Yahooのトップページに「イブプロフェン服用による男性の性機能低下に関する報告」が記されました。これは2018年1月にデンマークのチームがPNASで開示したデータをYahooが載せたものです。国内におけるYahooの影響力はTVや新聞に匹敵するものがありますので、患者様からこの件に関して質問を受ける可能性がゼロではないので、念のためPNASの記事を読んでみました。
イブプロフェンを含む解熱鎮痛薬を妊婦が使用すると、子供の生殖機能の異常が生じるリスクが上昇するという報告はあるものの、成人男性に関する影響はわかっていないということを背景として研究がスタートしています。
イブプロフェンと男性の性機能低下に関する報告
NSAIDSにはたくさんの種類がありますが、一般的な痛み・発熱においてイブプロフェンは使用されており、運動選手によって多用されているという事情があることからイブプロフェンに関する下垂体-精巣に関して研究が行われました。
対象;18~35歳までの健康な白人男性14人
投与量:イブプロフェン600mgを1日2回6週間投与
比較対象:プラセボを1日2回6週間服用した17人の採血データ
結果
イブプロフェン服用群において、血中の黄体形成ホルモン(LH)の濃度が14日時点でプラセボ群に比べて23%高くなっており、44日目では33%とさらに高くなっています。
血中のイブプロフェン濃度と血中のLH濃度には正の相関関係が確認されました。(イブプロフェンの濃度が上がると、LH濃度も上がる)
男性の「遊離テストステロン/LH比」を計算したところ14日後に18%減少、44日後には23%に低下していました。

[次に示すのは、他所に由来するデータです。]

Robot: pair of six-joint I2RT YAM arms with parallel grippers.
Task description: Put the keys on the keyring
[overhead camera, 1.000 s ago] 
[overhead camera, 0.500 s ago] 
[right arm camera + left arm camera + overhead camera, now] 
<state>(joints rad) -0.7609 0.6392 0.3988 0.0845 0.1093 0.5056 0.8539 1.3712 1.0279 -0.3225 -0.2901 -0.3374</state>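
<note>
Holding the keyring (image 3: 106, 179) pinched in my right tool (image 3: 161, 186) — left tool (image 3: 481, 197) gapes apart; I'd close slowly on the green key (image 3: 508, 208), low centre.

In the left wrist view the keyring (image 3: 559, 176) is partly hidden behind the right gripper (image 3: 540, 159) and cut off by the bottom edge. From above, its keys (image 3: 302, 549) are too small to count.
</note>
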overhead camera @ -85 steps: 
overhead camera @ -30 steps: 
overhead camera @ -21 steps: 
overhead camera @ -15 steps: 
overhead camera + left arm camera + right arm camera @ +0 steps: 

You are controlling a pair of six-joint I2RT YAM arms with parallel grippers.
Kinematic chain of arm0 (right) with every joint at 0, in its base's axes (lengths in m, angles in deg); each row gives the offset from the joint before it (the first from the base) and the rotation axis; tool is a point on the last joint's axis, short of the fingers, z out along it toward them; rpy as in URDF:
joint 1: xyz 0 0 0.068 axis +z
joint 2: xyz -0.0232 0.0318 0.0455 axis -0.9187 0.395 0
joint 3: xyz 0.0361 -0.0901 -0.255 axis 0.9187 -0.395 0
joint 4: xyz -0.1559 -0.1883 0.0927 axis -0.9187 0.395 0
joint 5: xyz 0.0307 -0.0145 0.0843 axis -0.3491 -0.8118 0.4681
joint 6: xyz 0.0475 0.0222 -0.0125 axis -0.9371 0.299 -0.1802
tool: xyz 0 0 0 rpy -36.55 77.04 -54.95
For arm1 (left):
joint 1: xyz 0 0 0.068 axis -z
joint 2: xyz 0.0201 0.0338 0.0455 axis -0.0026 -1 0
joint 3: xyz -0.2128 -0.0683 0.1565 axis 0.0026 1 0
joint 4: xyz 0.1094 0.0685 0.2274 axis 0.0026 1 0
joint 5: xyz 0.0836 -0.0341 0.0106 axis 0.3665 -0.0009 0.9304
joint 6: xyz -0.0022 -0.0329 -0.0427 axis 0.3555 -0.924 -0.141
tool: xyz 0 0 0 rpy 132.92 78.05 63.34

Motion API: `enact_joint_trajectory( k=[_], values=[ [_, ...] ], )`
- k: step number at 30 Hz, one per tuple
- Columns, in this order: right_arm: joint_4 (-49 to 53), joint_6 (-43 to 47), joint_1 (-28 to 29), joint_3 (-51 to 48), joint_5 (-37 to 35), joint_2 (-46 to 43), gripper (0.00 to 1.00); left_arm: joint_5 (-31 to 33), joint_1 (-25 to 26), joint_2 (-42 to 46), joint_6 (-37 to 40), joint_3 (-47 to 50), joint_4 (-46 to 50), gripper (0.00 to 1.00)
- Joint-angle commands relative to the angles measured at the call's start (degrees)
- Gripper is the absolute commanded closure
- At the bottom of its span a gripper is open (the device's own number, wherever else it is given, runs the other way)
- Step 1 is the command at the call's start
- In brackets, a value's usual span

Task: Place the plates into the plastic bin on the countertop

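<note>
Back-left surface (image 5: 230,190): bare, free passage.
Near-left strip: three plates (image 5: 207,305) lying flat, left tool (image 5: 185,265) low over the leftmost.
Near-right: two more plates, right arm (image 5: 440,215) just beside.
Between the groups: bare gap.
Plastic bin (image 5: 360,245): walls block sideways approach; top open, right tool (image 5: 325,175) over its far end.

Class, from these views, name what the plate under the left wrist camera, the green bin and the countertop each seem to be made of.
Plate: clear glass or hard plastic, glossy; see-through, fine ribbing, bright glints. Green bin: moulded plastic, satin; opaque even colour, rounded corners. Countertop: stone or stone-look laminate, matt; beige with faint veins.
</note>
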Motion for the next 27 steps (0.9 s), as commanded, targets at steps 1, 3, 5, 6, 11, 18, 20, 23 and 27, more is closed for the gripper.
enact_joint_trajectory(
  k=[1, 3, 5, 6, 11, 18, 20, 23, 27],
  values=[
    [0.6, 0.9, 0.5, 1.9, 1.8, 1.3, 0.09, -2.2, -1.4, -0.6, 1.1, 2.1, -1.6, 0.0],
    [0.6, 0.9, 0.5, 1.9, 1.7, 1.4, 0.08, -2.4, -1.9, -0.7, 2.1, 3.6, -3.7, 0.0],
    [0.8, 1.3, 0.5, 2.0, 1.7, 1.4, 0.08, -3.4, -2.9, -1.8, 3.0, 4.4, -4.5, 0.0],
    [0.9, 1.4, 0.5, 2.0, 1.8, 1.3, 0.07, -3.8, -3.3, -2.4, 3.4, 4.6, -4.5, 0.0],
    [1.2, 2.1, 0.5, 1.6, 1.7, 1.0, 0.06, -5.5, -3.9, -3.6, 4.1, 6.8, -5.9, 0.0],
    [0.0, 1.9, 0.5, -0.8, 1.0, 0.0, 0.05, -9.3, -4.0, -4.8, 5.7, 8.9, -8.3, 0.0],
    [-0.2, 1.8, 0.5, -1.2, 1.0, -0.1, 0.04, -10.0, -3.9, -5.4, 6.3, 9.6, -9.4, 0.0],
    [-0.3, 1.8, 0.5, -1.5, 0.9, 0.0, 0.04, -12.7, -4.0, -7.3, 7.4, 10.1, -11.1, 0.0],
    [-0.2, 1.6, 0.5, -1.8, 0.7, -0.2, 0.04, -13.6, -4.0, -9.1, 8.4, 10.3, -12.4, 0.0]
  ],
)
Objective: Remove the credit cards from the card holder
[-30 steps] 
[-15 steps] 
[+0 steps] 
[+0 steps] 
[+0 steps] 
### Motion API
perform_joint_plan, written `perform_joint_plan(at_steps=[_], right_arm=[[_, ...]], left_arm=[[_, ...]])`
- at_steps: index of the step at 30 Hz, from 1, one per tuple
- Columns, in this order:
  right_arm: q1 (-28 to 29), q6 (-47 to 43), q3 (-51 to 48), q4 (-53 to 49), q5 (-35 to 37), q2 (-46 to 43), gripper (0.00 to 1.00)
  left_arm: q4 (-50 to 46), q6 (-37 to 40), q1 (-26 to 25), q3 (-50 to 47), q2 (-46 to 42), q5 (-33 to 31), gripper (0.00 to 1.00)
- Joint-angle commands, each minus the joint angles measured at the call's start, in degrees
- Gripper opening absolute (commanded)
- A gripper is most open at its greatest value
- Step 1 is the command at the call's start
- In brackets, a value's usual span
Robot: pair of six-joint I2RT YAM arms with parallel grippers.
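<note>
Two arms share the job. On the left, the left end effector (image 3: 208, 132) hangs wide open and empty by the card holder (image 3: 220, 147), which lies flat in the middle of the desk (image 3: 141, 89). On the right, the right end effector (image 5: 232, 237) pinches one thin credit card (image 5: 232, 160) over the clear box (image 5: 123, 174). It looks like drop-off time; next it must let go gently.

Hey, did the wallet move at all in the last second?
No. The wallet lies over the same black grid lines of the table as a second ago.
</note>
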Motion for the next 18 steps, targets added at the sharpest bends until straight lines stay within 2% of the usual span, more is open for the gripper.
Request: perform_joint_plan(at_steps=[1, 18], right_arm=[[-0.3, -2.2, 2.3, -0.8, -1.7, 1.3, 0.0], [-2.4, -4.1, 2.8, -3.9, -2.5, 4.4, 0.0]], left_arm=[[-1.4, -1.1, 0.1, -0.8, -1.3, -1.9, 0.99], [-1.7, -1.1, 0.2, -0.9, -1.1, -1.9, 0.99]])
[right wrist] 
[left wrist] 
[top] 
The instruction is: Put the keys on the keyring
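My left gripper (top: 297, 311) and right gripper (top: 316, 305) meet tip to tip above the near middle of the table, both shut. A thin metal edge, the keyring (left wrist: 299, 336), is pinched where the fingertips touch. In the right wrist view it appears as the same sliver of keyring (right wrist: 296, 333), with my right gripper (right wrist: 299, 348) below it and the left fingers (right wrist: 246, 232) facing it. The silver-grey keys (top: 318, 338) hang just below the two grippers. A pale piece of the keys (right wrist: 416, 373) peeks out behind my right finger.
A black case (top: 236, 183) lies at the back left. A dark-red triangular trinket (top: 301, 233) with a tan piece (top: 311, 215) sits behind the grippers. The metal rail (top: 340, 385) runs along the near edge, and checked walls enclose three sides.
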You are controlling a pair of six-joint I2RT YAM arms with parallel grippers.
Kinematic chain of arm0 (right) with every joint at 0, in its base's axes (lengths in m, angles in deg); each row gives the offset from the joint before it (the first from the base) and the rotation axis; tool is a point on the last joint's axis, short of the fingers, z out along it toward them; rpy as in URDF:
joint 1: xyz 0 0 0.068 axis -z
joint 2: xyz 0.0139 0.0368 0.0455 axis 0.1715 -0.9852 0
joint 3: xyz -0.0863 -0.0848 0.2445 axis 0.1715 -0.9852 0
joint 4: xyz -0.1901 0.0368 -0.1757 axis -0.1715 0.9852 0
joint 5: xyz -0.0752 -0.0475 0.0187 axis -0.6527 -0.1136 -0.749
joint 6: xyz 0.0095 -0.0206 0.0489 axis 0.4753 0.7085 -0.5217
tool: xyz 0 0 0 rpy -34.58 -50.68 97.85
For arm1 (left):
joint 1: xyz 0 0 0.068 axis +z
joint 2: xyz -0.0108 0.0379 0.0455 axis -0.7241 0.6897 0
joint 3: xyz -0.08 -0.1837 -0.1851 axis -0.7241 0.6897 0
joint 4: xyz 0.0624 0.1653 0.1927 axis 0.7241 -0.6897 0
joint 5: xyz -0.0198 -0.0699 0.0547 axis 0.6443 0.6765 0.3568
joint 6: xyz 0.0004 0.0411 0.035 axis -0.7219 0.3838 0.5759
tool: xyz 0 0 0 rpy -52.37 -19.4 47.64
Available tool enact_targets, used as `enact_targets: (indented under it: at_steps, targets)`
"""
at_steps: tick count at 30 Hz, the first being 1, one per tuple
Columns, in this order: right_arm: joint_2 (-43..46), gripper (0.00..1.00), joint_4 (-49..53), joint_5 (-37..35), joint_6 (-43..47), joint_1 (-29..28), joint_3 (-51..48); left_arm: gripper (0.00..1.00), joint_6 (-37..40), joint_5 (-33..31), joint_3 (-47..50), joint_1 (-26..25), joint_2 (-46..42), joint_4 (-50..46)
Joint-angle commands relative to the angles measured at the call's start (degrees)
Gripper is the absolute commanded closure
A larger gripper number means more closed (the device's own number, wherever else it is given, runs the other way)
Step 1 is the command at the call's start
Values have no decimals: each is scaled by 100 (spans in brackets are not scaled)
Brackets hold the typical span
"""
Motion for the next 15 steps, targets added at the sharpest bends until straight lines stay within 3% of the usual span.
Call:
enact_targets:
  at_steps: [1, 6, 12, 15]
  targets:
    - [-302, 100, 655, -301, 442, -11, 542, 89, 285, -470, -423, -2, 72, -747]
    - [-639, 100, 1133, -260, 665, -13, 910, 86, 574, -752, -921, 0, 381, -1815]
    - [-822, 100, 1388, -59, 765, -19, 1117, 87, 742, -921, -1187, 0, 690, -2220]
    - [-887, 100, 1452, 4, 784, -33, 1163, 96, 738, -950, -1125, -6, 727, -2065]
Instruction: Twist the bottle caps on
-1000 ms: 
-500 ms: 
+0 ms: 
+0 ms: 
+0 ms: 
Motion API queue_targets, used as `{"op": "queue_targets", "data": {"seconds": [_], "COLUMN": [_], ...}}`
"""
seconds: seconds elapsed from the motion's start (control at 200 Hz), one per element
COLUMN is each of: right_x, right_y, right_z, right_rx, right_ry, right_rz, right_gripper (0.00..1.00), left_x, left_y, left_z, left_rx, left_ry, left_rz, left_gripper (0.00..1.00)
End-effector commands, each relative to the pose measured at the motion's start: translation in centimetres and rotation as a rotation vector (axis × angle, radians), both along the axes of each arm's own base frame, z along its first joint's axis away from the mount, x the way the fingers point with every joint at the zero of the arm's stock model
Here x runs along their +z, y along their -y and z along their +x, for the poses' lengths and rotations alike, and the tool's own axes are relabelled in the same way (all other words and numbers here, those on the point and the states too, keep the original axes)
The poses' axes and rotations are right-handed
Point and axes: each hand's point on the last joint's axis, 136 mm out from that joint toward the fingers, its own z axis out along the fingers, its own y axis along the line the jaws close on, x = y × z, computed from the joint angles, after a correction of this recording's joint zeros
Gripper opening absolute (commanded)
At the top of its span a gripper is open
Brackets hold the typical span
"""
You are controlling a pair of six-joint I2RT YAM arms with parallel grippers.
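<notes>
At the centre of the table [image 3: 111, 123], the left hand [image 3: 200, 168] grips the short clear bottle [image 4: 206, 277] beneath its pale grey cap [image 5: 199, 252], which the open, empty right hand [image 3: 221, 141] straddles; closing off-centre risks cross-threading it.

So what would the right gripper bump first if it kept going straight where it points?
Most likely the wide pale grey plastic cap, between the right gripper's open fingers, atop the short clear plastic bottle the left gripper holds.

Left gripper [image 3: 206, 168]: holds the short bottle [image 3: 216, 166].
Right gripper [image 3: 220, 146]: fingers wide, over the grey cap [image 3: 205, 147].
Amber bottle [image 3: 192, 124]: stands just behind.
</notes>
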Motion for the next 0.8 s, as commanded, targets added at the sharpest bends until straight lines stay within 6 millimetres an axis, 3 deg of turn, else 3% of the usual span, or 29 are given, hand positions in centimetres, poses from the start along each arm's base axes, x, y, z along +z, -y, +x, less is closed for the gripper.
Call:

これらのデータをまとめると、イブプロフェンの服用が性腺機能低下の状態を誘発したことが示唆され、服用から14日後の採血データで低下が示され、試験終了まで44日間その状態が維持されました。
上記の試験は6週間という期間で行われましたが、イブプロフェンは短期間の使用であっても性腺機能の低下を誘発することが示されました。筆者らは長期にわたるイブプロフェンの使用は性腺機能低下の助長や、精力低下・筋力低下といった症状を呈する可能性があるかもしれないとまとめています。
イブプロフェンは市販されている風邪薬・頭痛薬・痛み止めに含まれていますので、このニュースを見て気にする方もでてくるかもしれません。
ただ、私の印象ですが、血中イブプロフェン濃度と血中のLH濃度が正の相関関係にあるという記述からすると、イブプロフェンを飲むと少しだけ性腺機能が低下するものの、イブプロフェンを中止すれば正常に戻るとも解釈できるかと思います。
私が気になる点は、米国や欧州における代表的なNSAIDSといえばイブプロフェンですが、日本国内における代表的なNSAIDSはロキソニン(ロキソプロフェン)であるという点です。イブプロフェンもロキソニンもどちらもプロピン酸系のNSAIDSです。ロキソニンは日本・中国・ブラジル・メキシコ・タイ・インドなどの国では主流な解熱鎮痛剤ですが、欧州・欧米では使用されません。
そのためロキソニンに関してもイブプロフェンと同様にLH濃度との相関があるかどうかが気になるところではあります。ロキソニン錠を販売している第一三共の学術へ、イブプロフェンによる性腺機能低下のような報告がロキソニン錠でも報告されているかどうか確認してみましたが、「そのような検証はしていません。ラットによる動物実験レベルのデータですが、2〜8mg/kgをラットに与えても催奇形性等の副作用は見られなかったというデータしかありません」という回答を得ました。
NSAIDSとLH濃度・性腺機能低下に関する成人男性についてのデータはこれからの調査に注目していく感じになりそうです。